To me, this is the basis of why I don’t agree with Kramer’s criticism. When I hesitated to come out in high school, my deepest fear was not homelessness or violence, social exclusion or AIDS; it was losing my identity. I thought to myself, “I am so many things, I don’t want to give it all up just to be ‘gay.’” Part of this fear was based on a desperate shortage of positive gay role models, but part of it was also a response to attitudes within the gay community. I didn’t want to have become a different person, lose all my friends and my interests, to become a Gay Man instead.

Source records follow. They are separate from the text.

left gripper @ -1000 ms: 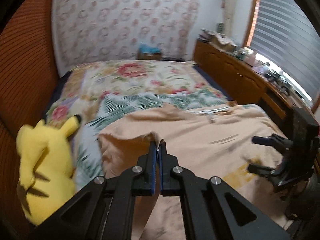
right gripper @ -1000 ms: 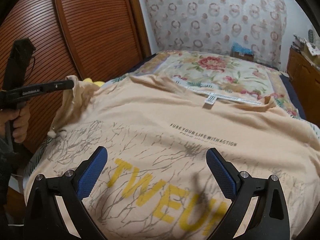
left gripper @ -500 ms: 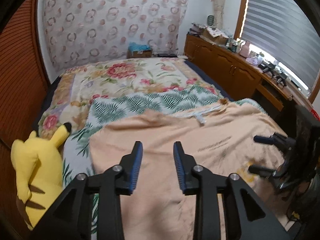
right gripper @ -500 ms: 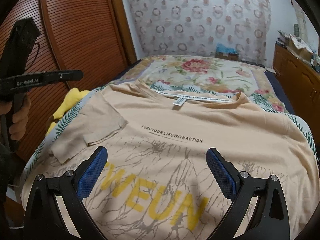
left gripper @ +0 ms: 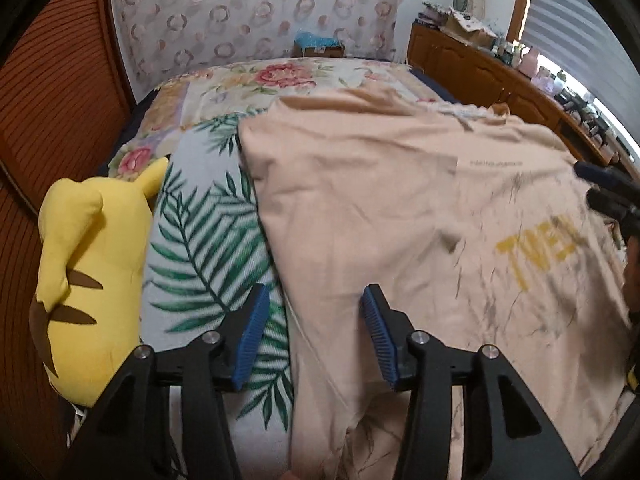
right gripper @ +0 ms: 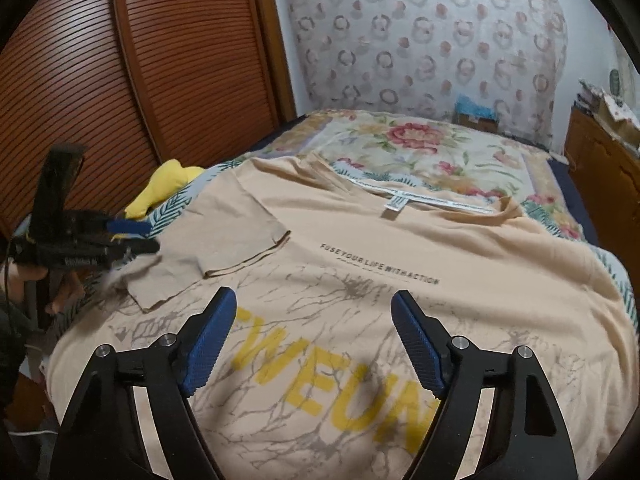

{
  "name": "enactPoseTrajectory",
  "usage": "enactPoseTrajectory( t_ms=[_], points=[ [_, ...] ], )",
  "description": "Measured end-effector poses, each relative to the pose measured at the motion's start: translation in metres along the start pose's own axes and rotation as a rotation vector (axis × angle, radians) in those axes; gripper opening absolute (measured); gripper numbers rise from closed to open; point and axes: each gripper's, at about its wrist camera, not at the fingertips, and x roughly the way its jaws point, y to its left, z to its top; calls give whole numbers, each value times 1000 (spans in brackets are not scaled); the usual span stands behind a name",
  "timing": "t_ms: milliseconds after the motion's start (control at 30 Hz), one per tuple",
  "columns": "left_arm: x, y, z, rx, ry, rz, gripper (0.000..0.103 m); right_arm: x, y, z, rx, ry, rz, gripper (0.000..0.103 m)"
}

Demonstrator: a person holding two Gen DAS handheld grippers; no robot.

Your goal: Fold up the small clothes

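Sleeve (right gripper: 236, 240) lies folded across the peach T-shirt (right gripper: 460, 248). Left tongs (left gripper: 312, 330) have just been opening, right tongs (right gripper: 310, 340) narrowing, both empty. Snagging cloth while withdrawing could undo that fold.

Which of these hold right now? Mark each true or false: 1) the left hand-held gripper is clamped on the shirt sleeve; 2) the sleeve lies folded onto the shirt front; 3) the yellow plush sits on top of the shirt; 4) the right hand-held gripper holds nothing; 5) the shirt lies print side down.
1) False: the left hand-held gripper has just been opening, and its pads press on nothing.
2) True: the sleeve lies over the peach T-shirt.
3) False: the yellow plush lies beside it on the bedspread.
4) True: the right hand-held gripper is open above the print.
5) False: the lettering faces up.
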Motion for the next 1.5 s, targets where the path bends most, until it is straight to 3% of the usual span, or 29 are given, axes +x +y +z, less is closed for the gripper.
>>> enactPoseTrajectory(
  t_ms=[400, 767, 933, 1167, 1367, 1500],
  points=[
    [-4, 3, -12, 10, -88, 2, 51, -61, -42, -29, 48, -69, -142, 82],
    [-5, 4, -11, 9, -88, 10, 53, -130, -139, -83, 157, -41, -395, 79],
    [-5, 3, -9, 5, -88, 17, 54, -144, -184, -107, 233, 2, -453, 78],
    [-4, 5, -7, 1, -86, 10, 55, -138, -225, -129, 325, 61, -437, 66],
    [-3, 3, -8, 3, -87, 13, 55, -138, -228, -132, 344, 83, -405, 53],
    [-3, 3, -7, -6, -86, 15, 58, -139, -227, -131, 333, 80, -392, 33]
  ],
)
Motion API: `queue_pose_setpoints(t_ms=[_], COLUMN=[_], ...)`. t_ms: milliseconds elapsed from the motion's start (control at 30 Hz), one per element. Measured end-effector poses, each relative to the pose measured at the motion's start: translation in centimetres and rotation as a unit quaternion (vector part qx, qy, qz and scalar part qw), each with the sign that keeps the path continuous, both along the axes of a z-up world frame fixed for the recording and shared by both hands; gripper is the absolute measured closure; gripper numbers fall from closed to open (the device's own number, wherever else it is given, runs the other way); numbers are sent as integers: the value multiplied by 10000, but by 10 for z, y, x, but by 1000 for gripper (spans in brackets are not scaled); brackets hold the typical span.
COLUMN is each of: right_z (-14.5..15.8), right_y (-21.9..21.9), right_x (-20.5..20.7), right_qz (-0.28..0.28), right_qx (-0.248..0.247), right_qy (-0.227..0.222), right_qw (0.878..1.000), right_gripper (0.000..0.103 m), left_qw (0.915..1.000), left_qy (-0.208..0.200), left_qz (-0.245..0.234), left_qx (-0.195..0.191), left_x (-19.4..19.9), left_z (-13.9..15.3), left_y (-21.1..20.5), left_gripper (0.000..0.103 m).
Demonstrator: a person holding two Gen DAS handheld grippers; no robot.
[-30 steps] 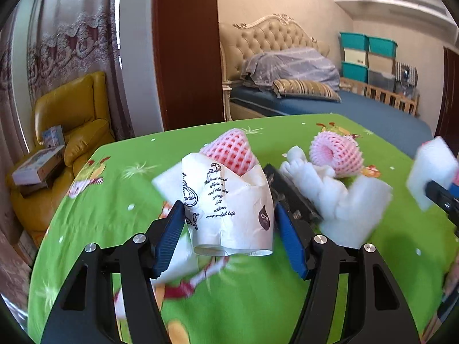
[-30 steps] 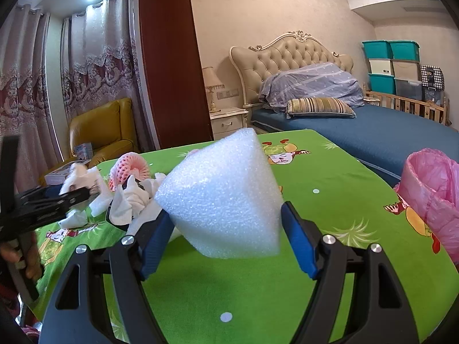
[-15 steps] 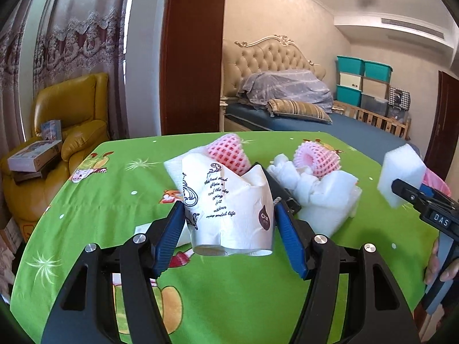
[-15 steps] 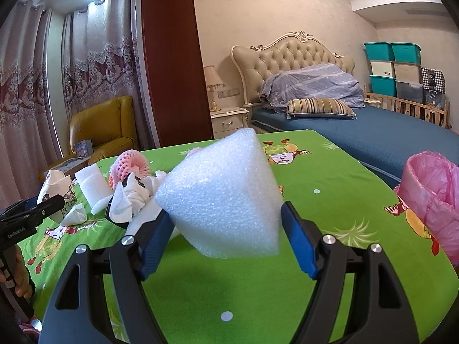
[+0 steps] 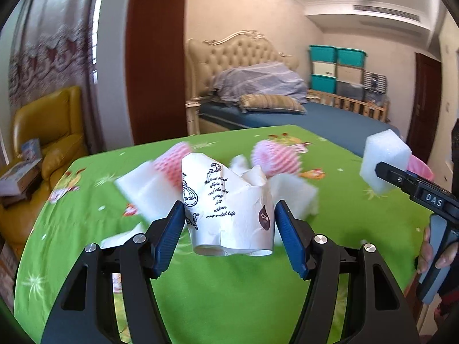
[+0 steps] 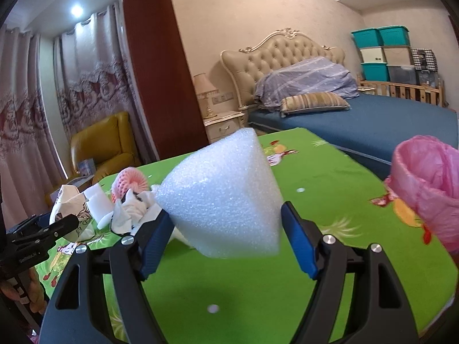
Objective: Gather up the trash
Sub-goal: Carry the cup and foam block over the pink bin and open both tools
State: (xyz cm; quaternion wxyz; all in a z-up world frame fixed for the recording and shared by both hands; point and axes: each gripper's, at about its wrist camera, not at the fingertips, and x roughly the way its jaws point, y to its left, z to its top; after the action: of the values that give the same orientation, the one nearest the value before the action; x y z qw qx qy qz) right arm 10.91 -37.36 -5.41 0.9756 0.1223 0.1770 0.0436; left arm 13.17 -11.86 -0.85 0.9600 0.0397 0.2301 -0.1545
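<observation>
My left gripper is shut on a crumpled white paper cup with dark print, held above the green tablecloth. My right gripper is shut on a white foam block; that block also shows at the right of the left wrist view. A pile of trash lies on the table: pink foam fruit nets, white foam pieces and crumpled white paper. A bin lined with a pink bag stands at the table's right edge.
A blue bed with a tufted headboard stands behind the table. A yellow armchair holding boxes is at the left. Teal storage boxes are stacked in the far corner. A brown pillar rises behind the table.
My left gripper has lifted and swung right with the cup; the trash pile behind it blurs. My right gripper with the foam block has moved closer to the pink-bagged bin.
</observation>
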Motion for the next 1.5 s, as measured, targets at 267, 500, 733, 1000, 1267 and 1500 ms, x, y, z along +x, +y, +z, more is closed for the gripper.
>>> queue_pose_setpoints(t_ms=[267, 500, 733, 1000, 1267, 1500], right_z=[9, 14, 17, 4, -9, -17], right_y=[-38, -80, -136, -216, -274, -293], right_x=[-32, -56, -80, -95, -81, -48], right_qz=[-391, -902, -1494, -2181, -2504, -2461], right_qx=[-327, -651, -825, -789, -706, -826], right_qy=[-141, -156, -85, 181, 429, 677], right_qw=[9986, 9937, 9853, 9726, 9646, 9633], right_gripper=[30, 30, 30, 30, 30, 30], left_qw=[9967, 9867, 9727, 9596, 9503, 9489], left_qy=[66, 161, 258, 419, 800, 1189], left_qz=[-768, -1581, -2278, -2766, -3008, -2923], left_qx=[255, 352, 357, 289, 108, -58], left_x=[3, 5, 10, 29, 61, 95], left_z=[4, 13, 19, 28, 35, 38], left_y=[-59, -129, -204, -299, -391, -455], left_gripper=[42, 42, 42, 42, 42, 42])
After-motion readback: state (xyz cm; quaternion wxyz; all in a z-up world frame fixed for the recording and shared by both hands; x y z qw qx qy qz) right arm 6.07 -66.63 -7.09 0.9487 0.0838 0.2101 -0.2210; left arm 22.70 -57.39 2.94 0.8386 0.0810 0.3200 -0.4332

In earlier times, I think the attitude of “you’re in or you’re out” 100 percent gay identity made more sense. The dangers were more grave and there was not much place to be “gay AND [Fill in the blank],” whether the blank was “father,” “lawyer,” or “football fan.” But I think the very core of my perceptions about my own homosexuality (and incidentally the core of the attitudes on this blog) is that it’s just another part of me. I am not gay first. I’m not a contant political agitator or a Fire Island circuit boy. I’m gay, but also I’m an American, a man, a New Yorker, and a writer. I don’t feel that being one of these precludes me from seeking happiness by being others as well.
While writing this it’s important to recognize how much our current generation is indebted to the previous waves of out and proud homosexuals who fought and lost so much that we might have this basic right. I am endlessly greatful that I live in a world where the fact that I’m gay is not the most interesting thing about me.
We owe Larry Kramer and his generation a huge debt of gratitude, some of us probably owe them our lives, but that doesn’t mean they can also claim our souls.